Another very important point in The Art of Spiritual Writing is that although writing about your particular experience might be helpful to you, don’t assume it’ll be helpful to anyone else:
People often need to process their lives by writing about their experiences, but needing to write is not the same as writing something that should be published. (17)
To be useful, your writing has to be universalized, “shaped for the readers,” as Hampton says—and that going to take a lot of rewriting and editing and chopping out a lot of stuff you think is really important. All of Chapter 4, called “How to Make Your Story a Story for Others,” provides specific guidance for this process. Chapter 7, similarly, speaks to “What You Can Learn from Other Spiritual Writers,” including a good section on the importance of humility.

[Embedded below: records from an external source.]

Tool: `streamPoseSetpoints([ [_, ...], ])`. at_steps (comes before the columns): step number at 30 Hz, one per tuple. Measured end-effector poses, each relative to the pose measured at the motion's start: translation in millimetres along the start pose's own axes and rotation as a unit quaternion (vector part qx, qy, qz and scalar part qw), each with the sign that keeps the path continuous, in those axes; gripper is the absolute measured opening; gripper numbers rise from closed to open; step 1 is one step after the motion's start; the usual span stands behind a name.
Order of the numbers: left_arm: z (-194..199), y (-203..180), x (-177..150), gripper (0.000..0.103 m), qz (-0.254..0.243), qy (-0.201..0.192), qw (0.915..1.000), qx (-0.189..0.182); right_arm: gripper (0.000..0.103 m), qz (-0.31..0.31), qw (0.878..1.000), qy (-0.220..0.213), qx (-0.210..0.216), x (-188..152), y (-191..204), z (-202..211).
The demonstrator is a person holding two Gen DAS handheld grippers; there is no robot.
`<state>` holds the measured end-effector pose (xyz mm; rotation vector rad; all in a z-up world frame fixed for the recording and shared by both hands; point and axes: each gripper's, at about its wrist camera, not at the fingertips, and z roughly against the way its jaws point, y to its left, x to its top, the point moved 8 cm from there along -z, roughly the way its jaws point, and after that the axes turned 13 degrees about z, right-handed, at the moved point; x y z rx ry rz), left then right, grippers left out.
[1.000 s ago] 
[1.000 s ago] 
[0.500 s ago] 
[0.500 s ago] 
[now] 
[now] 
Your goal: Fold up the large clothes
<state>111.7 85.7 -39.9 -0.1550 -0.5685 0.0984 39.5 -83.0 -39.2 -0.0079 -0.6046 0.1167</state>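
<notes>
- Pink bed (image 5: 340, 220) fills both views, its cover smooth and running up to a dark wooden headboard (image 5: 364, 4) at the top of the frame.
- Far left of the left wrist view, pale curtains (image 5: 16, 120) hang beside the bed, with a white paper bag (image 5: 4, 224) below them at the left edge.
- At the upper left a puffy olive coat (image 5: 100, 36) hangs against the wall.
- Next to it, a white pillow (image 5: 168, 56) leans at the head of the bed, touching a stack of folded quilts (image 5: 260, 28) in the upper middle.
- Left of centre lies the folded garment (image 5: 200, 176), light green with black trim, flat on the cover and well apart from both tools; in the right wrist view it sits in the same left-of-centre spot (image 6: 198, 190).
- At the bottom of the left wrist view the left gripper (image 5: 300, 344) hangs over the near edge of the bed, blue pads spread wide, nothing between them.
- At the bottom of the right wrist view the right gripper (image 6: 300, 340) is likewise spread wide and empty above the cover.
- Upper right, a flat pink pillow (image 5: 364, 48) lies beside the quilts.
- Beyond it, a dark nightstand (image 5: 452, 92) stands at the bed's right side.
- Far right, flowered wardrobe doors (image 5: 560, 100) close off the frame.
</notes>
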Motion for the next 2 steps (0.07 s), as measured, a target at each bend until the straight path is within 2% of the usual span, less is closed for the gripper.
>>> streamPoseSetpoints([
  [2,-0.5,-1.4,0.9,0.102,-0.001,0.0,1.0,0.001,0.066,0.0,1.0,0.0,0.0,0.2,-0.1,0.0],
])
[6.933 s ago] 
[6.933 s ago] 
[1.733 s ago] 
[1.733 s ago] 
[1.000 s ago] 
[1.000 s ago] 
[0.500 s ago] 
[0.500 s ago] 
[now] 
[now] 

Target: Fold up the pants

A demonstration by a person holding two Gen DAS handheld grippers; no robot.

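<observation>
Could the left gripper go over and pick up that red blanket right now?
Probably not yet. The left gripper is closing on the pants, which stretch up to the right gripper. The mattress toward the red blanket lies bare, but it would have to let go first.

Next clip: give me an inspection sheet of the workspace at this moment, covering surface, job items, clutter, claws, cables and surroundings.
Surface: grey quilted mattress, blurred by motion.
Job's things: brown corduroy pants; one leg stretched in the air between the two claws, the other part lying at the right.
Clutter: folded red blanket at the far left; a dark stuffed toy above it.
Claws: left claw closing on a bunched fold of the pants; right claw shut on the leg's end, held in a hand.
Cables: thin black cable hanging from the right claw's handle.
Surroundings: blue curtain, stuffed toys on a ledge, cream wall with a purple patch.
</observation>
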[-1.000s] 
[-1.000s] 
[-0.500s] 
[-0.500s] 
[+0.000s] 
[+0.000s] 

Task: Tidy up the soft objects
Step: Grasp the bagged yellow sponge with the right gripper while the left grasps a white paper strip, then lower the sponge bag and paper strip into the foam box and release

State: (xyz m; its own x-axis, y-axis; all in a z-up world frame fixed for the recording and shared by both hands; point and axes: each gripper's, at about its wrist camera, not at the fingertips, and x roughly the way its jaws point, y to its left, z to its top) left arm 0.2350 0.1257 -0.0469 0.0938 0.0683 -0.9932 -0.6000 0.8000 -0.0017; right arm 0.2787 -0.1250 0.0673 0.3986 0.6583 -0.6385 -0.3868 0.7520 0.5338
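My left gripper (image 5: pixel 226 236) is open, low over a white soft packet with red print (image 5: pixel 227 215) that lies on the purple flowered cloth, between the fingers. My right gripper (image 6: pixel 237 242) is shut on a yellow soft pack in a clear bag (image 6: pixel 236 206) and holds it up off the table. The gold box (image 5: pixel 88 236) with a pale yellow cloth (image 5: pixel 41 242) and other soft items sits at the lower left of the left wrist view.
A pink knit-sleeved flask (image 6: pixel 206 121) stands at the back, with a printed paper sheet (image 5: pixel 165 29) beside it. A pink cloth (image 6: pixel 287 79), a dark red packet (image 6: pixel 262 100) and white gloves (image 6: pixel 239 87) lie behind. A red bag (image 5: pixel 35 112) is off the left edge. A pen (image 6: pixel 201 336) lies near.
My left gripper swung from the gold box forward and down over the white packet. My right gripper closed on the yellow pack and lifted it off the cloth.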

She also advises that even though you might have been inspired by various quotes from scripture or other sources during the writing process, those quotes often just clutter the final version meant for readers. I think this is an important point because an over-reliance on scriptural quotations strikes me as little more than exploiting scriptural authority for one’s own agenda. I’ve heard speeches and sermons in which the speaker cherry-picks passages from all over the Bible as if the authors of those books had no purpose other than to stand in the wings and voice their support on cue. To me, taking singular passages out of context disrespects what the scriptural authors themselves were trying to say, which is usually much more important (and time-tested!) than the speaker’s particular message.
Fiction-specific advice
Although The Art of Spiritual Writing is primarily gauged to non-fiction writers, there’s plenty that’s applicable to both along with some fiction-specific advice. One list, in particular, warns against “favorite author ‘tics’” or habitual devices (83-84):
Are you in love with flashbacks?
Does your fiction neglect dialogue, or is it almost entirely dialogue?
Are you overly fond of run-on sentences?
Have you fallen into the habit of trying to manufacture drama by using too many one-sentence paragraphs, or exclamation points, or excessive italics? Usually when we must rely on such devices, we are trying to make up for weak writing.2
To guard against these habits, she recommends occasionally putting on your “editorial hat” to challenge every paragraph and every sentence. Also observe what your favorite novels do well, and why other novels don’t engage you.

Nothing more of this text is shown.